Caroline Ithurbide, animatrice et auteure, a récemment partagé ses réflexions sur l’arrivée de son troisième enfant dans une interview accordée à Gala.fr. Publiée à l’occasion de la sortie de son livre 50 méthodes feel good, cette entrevue met en lumière les préoccupations de sa fille Ambre concernant la grossesse de sa mère, survenue alors qu’elle était déjà mère de deux adolescents.
EN BREF
- Caroline Ithurbide a accueilli sa fille Georgia le 23 novembre dernier.
- Sa fille Ambre a exprimé des craintes face à l’arrivée d’un nouveau membre dans la famille.
- Après la naissance, les inquiétudes d’Ambre ont disparu et elle a pris son rôle de grande sœur à cœur.

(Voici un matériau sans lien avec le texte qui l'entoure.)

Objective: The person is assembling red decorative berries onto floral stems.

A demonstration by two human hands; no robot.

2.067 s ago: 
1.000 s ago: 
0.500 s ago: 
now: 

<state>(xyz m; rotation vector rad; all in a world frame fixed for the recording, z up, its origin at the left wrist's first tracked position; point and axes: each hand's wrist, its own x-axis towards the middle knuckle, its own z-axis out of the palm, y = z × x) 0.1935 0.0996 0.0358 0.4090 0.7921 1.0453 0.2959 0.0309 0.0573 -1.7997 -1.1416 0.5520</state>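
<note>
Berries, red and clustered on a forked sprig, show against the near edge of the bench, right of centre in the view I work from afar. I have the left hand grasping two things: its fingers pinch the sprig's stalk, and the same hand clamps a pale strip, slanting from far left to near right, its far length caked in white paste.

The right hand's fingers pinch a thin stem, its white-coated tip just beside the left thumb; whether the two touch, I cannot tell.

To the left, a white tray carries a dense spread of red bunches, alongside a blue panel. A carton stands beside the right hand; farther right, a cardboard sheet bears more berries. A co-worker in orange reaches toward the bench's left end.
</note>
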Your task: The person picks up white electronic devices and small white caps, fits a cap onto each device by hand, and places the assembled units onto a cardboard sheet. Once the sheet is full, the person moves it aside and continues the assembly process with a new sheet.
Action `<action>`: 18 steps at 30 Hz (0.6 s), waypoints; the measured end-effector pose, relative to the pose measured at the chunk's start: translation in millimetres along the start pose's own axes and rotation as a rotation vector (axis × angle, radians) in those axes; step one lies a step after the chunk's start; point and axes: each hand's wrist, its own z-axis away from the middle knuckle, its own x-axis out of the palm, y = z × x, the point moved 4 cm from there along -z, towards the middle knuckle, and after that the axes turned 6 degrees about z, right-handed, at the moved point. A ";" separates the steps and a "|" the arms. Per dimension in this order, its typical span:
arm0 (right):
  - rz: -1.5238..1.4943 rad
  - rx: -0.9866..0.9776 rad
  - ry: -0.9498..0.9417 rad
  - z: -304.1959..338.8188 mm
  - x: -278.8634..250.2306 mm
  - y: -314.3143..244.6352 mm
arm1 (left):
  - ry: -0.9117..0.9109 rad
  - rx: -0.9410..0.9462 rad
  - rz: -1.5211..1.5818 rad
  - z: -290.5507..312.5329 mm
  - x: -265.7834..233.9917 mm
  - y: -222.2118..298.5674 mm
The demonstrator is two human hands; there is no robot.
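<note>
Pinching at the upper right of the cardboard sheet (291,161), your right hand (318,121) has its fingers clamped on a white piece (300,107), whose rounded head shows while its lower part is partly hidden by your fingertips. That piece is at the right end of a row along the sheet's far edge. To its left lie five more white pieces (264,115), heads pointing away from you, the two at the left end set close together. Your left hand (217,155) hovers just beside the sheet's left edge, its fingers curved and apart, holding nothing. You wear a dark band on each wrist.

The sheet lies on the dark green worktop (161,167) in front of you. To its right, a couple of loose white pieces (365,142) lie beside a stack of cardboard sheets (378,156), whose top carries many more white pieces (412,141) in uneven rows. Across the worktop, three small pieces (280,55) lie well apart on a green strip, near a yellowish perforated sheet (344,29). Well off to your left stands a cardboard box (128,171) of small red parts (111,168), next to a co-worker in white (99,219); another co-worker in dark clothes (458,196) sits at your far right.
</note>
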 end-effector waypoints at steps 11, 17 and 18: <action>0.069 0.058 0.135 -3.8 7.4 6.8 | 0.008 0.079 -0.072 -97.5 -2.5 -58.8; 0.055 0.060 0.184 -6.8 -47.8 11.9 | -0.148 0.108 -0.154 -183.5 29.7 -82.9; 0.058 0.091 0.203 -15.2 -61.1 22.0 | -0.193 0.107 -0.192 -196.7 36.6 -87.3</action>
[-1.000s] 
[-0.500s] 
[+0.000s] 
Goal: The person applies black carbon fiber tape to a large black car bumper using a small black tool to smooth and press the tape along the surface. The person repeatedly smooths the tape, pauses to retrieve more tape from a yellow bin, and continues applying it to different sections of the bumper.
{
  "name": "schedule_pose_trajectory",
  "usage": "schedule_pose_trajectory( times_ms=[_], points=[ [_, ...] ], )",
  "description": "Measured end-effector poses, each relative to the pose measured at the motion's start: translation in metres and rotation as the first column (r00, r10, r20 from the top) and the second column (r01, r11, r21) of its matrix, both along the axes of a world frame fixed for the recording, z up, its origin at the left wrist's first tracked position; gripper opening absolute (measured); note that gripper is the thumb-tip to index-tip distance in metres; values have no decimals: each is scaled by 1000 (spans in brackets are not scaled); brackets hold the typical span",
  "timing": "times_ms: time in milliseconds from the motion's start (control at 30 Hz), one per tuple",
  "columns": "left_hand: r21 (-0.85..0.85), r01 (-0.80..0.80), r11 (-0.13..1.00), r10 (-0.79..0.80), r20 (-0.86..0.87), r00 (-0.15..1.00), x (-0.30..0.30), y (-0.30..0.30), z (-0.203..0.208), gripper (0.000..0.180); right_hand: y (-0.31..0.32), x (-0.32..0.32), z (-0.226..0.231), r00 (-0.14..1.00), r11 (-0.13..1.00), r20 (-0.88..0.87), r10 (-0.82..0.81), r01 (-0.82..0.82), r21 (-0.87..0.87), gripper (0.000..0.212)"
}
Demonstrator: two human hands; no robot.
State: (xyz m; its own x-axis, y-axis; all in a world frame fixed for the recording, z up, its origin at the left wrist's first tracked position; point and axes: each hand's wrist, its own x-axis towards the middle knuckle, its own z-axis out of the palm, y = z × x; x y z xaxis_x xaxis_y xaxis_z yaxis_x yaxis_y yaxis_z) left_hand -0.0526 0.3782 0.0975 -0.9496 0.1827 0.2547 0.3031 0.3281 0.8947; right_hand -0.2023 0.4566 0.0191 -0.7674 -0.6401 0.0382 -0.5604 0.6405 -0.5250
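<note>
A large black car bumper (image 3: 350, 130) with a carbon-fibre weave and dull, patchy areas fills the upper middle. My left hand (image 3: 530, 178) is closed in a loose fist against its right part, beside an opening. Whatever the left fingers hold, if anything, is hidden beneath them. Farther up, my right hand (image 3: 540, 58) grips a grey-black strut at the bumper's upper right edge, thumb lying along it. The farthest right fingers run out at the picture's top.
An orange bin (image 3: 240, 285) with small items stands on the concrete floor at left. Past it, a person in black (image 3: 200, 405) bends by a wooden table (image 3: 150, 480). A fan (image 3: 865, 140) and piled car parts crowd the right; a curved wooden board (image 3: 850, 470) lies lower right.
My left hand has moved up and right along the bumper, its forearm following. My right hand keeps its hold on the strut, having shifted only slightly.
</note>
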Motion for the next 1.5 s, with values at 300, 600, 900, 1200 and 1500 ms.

Une annonce qui suscite des inquiétudes
Le 23 novembre, Caroline Ithurbide et son mari, Polo Anid, sont devenus parents d’une petite fille prénommée Georgia. Avant l’arrivée de ce nouveau-né, l’animatrice a pris soin d’annoncer sa grossesse à ses deux aînés, Gaspard et Ambre. Cette annonce a provoqué des réactions variées, notamment chez sa fille Ambre, qui, étant la benjamine de la famille, a ressenti de l’angoisse.
Dans cette interview, Caroline a confié : « Lorsque j’étais enceinte, ma fille a eu très peur. Comme elle était la petite dernière, elle avait peur que je ne passe plus autant de temps avec elle ou que je l’aime moins. » Pour apaiser les craintes d’Ambre, Caroline a tenté de la rassurer durant toute sa grossesse, lui expliquant qu’elle aurait le temps d’accepter l’arrivée de sa sœur.
Des réactions différentes chez ses enfants
Si Gaspard, le fils de Caroline, s’est montré moins inquiet, l’animatrice a veillé à le rassurer également. Elle a expliqué que la grossesse avait été un moment un peu stressant, car elle devait gérer les émotions de chacun. « C’était difficile de jongler avec les peurs à droite et à gauche », a-t-elle déclaré.
La naissance de Georgia a cependant marqué un tournant. Caroline a décrit l’instant où sa petite fille a pointé le bout de son nez, évoquant « la magie des bébés ». Les appréhensions d’Ambre se sont rapidement dissipées, et elle a adopté son rôle de grande sœur avec enthousiasme. Caroline a souligné que sa fille « s’est tout de suite occupée d’elle et m’a beaucoup aidée. »
Un parcours de maternité éprouvant
Caroline Ithurbide a également évoqué les défis liés à sa grossesse tardive. Après avoir déjà deux enfants, elle s’est lancée dans un parcours de procréation médicalement assistée, qui a impliqué des traitements hormonaux et des inséminations artificielles. Étant donné que la FIV n’est plus accessible en France à 43 ans, elle a dû se rendre à Barcelone pour ses traitements, gardant ce processus secret pour protéger ses enfants des incertitudes liées à chaque tentative.
Elle a admis qu’elle n’avait pas partagé ce parcours difficile avec ses aînés afin de les préserver. Cependant, ce silence a eu des conséquences, notamment sur sa fille de 15 ans, qui lui a récemment reproché de ne pas l’avoir impliquée dans cette expérience. Caroline a reconnu la légitimité de ses sentiments, mais a souligné que sa décision était motivée par un désir de protection.
En somme, Caroline Ithurbide, à travers ses confidences, illustre les complexités émotionnelles liées à la maternité, particulièrement lorsqu’il s’agit d’une grossesse tardive. Elle a su naviguer entre les préoccupations de ses enfants et ses propres aspirations, tout en cultivant un environnement familial chaleureux et compréhensif.